One of the problems with these kinds of analyses is that the arbitrary choice of the window length runs the risk of mis-identifying an upswing in an oscillatory behavior as a 'trend'. There is a periodicity evident in the data sets with a wavelength of about sixty years. Any choice of data which utilizes a time period less than 60 years, or utilizes a period longer than but not an integer multiple of 60 years, runs the risk of 'finding' a trend that does not exist, or grossly exaggerating one that is present.

This is a fundamental problem in the way the CAGW advocates present data. The (approximately) 60 year oscillation hit a trough about 1979 and was on an upswing from then until perhaps 2002. Any 30 year (or shorter) analysis of recent history will lie within that upswing, and will tend to 'find' a false upwards trend.

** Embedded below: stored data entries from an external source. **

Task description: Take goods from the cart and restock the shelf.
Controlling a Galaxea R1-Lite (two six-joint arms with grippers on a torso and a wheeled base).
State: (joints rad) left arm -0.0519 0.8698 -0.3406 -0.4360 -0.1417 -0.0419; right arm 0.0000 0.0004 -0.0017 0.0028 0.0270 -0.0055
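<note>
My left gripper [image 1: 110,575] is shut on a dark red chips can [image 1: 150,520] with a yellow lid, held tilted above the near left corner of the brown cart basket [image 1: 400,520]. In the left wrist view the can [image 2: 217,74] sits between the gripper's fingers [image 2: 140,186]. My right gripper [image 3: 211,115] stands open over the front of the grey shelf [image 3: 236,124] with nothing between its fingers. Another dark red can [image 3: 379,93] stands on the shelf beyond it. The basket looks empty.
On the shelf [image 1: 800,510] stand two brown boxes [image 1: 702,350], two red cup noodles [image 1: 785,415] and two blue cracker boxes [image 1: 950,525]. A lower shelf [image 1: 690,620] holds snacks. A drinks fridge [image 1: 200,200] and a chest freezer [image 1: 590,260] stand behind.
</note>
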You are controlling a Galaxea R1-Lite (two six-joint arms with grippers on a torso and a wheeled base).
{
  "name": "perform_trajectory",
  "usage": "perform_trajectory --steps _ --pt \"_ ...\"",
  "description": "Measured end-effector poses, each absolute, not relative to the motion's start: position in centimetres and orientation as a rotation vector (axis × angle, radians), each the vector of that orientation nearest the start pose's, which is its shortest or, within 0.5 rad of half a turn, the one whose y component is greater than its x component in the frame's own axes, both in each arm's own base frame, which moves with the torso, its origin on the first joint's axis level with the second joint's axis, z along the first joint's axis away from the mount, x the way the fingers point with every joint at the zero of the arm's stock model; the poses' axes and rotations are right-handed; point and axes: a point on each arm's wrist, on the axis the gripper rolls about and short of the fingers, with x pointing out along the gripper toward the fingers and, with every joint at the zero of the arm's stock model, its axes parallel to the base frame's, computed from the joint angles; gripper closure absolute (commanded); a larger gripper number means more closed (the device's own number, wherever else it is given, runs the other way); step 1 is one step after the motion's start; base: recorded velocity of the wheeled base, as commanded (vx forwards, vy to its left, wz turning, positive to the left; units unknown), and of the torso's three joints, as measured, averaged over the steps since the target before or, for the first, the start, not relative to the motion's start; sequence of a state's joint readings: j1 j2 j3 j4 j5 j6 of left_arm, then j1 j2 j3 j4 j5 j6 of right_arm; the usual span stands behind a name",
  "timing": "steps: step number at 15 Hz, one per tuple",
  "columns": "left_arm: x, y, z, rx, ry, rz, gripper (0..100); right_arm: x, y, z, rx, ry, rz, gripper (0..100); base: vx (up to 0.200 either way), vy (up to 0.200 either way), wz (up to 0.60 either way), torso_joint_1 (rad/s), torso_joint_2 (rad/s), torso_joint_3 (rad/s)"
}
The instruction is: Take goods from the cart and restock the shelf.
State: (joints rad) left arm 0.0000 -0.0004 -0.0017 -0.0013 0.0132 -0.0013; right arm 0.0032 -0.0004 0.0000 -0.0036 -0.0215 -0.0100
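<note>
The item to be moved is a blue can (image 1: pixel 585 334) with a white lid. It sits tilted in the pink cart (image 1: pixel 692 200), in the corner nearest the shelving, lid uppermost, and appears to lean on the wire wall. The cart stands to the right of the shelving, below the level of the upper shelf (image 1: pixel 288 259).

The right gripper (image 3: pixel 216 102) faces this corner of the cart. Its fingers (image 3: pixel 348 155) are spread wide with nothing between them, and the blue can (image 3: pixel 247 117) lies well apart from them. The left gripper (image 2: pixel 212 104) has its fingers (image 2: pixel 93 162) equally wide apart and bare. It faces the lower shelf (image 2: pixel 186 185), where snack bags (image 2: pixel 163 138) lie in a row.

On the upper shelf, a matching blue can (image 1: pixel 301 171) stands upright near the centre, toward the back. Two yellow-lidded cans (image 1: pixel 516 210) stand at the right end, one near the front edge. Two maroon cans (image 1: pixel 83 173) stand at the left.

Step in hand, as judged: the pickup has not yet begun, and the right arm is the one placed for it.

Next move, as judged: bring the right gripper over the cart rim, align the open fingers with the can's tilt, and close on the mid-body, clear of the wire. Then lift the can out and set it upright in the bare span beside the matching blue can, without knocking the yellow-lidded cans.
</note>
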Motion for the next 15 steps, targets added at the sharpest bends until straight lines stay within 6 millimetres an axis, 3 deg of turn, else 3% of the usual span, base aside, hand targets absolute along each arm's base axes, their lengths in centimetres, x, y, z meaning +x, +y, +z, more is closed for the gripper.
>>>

If you remove the 60 year cycles from the data, there is still an upward trend (0.059degC/decade), but it is less than the rate at which temperatures have recovered since the little ice age.

In other words, there is nothing happening now that is outside the range of natural variability.

You sir are cheating. With any window of 30 years or more, even 20 years or more you know the empirical data will not support large warming trends. Please do not confuse us with the facts.

Basic point is the most recent trend is slightly negative. With the Grand solar minimum coming on, the weak cycle 24 and projected near nonexistent cycle 25 unless CO2 is capable of doing everything the alarmists claim it can we are in for some significant cooling.

Likely hood of a 2C global temp increase by 2050? Very near zero.

EDIT: @ Mike, the 1970's were an abnormally cold period. To say global warming started after a "cold" period is cherry picking your data at best and disingenuous to blatantly dishonest at worst.

EDIT 2: @gcpn8 if you reduce the current CO2 concentration by 80% then all higher forms of life on earth will die. (Yes, this includes humans) This is because there will NOT be enough CO2 in the atmosphere to support photosynthesis.

It is generally acknowledged that global warming started in the late 70s. So going back centuries will not help, as you then only have cycles of warming and cooling thrown together. But yes, I have found some trends more than .2 per decade. GISTEMP 1984-1999 comes in at .233/decade.

What this tells us is that the extreme warming scenarios are unlikely, and warming is likely to be less than 2C.

This is part challenge and part question.

Challenge:

Using any modern global temperature record set (e.g. HadCRUT, GISS, UAH, etc.), pick any time period 30 years or more for the largest temperature increase trend you can find (e.g. x.xxC/decade). As a matter of fact, I'll make it a little easier. You can use any time scale of 20 years on more. I'm betting that you can't find one greater than 0.2C/decade.

Question:

For limiting future warming, this is a generally agreed international target: "The G8 countries have committed to limiting global warming to 2°C and reducing their greenhouse gas emissions 80% by 2050." http://ec.europa.eu/news/external_relations/090710_en.htm

Given that we have already recorded a 0.8C increase since industrial times, that means we have 1.2C of "headroom" left between now and 2050. That works out to a required trend of 1.2C/3.7decades = 0.32C/decade.

We have seen virtually no CO2 reductions to date and are generally following a "business as usual" scenario. Using the maximum trend you found in the challenge, describe how likely it will be that the 2C limit will be reached in 2050 even if we don't reduce CO2 at all?